I stay bone-dry inside the elastic cuffs,

much to my drowning brothers’ envy.


Famine strikes

but I survive on freeze dried meals

stashed inside the insulated lining.


For seven years I roam

through looted malls and lonely roads,

the days scorching hot, my heart bitter cold.


One smoggy night,

locked inside the Gore-Tex walls,

I dream of a tree that burns but never falls.


My father’s voice

thunders from the glowing trunk,

“Joe, son, come on. You gotta spread the love.


“For God’s sake,

fill your pockets with my seeds

and give the coat to those in need.”


Awake, I vow to read

the dendro-dream. I follow

smoke signals through a maze of growth rings.


When I reach

the mighty, burning tree, I fall

on my knees to gather seeds from holy ash.


Flames consume

my flesh but still the coat remains intact.

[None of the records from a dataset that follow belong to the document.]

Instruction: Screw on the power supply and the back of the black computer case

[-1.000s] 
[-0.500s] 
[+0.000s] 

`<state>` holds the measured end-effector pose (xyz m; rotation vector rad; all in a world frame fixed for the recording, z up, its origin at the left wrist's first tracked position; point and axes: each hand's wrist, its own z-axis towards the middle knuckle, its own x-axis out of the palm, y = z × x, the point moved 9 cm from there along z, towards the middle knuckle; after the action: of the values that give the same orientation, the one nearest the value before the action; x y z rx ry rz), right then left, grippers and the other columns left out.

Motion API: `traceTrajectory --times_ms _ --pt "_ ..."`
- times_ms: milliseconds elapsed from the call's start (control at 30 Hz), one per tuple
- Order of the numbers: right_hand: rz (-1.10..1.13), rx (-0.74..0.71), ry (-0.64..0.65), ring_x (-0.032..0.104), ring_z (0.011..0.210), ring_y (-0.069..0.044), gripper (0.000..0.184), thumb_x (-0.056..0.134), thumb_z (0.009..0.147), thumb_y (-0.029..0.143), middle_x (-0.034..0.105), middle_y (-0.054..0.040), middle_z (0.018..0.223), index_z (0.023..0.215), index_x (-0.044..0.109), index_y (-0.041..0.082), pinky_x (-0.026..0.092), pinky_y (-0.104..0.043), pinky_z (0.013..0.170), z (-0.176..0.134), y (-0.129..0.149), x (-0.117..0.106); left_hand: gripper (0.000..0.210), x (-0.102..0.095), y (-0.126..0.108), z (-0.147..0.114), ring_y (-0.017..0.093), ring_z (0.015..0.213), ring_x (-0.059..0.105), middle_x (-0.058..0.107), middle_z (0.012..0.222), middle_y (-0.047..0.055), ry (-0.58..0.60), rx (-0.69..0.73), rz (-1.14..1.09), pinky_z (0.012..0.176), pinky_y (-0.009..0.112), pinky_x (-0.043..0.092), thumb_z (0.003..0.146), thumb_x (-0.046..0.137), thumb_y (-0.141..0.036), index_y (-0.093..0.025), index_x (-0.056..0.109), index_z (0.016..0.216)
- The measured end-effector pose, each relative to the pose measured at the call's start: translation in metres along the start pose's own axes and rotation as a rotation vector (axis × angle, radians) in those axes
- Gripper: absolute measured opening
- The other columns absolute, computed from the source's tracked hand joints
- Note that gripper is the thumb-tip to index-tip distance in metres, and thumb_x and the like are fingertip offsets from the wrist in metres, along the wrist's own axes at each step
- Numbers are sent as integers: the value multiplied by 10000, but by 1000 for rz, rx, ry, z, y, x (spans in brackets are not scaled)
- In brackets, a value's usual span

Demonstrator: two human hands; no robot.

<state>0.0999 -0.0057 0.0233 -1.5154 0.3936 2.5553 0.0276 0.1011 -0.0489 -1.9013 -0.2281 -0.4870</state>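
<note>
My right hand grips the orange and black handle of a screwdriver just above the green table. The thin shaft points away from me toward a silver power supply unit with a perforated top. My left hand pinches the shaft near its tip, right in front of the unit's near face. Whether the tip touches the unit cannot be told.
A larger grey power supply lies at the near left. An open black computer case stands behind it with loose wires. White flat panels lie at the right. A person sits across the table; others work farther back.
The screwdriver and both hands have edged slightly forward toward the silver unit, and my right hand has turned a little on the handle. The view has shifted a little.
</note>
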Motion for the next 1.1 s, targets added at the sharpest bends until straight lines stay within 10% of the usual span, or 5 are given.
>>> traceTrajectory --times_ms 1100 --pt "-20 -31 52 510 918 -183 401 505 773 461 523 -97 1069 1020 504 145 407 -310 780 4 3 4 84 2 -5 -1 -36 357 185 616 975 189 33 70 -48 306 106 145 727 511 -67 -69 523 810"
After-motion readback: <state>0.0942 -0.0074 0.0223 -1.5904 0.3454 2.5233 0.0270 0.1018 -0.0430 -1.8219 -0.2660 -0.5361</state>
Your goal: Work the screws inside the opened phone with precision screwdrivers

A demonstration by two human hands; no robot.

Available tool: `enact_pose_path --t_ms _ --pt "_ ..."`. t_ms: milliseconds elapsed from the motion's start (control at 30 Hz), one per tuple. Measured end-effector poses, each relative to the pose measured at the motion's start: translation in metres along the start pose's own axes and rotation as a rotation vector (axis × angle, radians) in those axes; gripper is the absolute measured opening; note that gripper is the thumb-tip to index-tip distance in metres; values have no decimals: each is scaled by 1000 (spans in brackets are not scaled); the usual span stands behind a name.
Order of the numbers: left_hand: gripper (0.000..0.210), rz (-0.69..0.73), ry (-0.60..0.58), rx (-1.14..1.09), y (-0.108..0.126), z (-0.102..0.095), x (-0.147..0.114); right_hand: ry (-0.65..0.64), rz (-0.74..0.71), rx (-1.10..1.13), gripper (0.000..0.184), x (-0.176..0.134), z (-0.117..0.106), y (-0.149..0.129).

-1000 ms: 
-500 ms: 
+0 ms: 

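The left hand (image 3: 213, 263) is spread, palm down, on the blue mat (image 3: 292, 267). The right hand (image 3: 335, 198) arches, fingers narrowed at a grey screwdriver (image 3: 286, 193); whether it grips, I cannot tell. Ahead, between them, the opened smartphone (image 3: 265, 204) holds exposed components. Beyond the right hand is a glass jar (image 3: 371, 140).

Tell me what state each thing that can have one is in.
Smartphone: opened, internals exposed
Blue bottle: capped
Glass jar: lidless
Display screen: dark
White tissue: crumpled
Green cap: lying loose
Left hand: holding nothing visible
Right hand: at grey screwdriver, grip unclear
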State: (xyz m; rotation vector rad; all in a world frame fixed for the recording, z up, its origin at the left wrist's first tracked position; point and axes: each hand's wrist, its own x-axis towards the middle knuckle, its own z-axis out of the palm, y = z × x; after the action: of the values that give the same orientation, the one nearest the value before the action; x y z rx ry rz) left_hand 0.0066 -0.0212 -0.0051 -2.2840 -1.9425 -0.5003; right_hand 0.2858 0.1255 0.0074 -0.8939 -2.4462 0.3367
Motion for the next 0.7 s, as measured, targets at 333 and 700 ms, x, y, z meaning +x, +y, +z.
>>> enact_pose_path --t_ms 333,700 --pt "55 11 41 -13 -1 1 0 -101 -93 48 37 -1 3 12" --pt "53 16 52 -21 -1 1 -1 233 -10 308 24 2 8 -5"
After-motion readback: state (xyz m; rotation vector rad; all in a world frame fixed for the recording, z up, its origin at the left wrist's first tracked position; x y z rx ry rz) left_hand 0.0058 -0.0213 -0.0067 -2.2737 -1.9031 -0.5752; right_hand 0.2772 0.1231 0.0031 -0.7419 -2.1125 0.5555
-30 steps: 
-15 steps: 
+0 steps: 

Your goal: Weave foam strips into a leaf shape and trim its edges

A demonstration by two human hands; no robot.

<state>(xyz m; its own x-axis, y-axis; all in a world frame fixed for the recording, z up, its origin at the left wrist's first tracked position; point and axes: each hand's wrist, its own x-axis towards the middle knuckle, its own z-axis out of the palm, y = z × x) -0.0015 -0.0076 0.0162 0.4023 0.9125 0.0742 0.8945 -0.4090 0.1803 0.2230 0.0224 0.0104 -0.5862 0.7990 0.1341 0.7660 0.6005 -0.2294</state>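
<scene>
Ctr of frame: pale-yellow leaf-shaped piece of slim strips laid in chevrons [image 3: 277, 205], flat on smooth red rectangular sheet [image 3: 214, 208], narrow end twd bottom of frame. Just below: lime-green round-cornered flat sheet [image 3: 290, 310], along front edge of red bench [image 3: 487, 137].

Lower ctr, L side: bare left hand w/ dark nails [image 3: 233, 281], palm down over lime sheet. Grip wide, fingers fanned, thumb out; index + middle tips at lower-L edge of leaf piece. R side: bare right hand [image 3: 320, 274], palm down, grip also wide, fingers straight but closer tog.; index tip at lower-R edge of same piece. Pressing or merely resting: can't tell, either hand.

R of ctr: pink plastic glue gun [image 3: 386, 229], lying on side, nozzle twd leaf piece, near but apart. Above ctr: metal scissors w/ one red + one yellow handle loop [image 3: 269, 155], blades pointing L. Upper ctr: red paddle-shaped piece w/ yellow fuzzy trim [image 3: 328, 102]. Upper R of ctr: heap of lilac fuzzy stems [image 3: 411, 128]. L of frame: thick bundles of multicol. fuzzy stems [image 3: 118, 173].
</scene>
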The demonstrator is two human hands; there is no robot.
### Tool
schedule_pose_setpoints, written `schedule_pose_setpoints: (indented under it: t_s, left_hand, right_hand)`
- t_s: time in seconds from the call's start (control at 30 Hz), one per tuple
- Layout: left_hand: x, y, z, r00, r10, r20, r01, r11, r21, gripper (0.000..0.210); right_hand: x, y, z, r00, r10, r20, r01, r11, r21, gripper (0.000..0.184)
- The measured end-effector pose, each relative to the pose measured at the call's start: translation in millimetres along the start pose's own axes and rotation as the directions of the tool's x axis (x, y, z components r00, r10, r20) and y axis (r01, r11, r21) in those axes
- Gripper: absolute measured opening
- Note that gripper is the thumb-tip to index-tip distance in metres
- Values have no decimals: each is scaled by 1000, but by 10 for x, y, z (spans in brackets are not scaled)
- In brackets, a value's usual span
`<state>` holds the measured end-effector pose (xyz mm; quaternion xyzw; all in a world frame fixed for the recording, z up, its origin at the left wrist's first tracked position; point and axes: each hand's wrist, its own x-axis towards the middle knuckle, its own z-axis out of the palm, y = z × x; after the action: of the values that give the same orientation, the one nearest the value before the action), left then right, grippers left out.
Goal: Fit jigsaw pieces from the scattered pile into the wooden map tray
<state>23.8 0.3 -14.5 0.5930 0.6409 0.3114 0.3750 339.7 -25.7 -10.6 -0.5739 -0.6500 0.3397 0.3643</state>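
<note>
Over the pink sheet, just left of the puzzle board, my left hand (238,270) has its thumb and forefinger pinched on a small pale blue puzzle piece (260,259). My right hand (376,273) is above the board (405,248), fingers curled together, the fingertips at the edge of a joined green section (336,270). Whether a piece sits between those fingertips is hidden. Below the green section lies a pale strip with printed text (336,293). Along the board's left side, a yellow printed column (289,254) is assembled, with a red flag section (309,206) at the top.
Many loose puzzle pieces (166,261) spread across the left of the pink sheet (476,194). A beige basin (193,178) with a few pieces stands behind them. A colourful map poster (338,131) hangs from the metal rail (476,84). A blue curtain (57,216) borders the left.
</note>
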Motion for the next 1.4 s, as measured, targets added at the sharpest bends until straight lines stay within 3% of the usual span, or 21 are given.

As I die, I see a man appear in tattered rags.


“Excuse me, sir,”

he asks, “May I take your coat?”

“Yes,” I gasp, “Take it to a promised land.”


Bio

Charlie Espinosa is a writer from Virginia, currently based in California. His prose and poetry appear or are forthcoming in Flyway, The Fourth River, Apparition Lit, Strange Horizons, Naugatuck River Review, and First Literary Review-East. An environmental journalist, he delights in the humor and mystery of the natural world.

Author's note

The Bible is chock-full of climate themes—flood, drought, famine, migration, wealth inequality, apocalypse, it’s all there. I think how we view climate change is even shaped by biblical myth. The story of Joseph in Genesis was a natural fit for this poem. Joseph is kind of a jerk who thinks he’s better than his brothers and has no qualms with getting rich while others starve. The fancy coat Joseph gets from his father reminded me of how crunchy liberals, myself included, will buy pricey, “sustainable” products to feel more pious. But Joseph’s story is also about the power of dreams and imagining a better world, which steered the poem away from satire towards its more hopeful ending.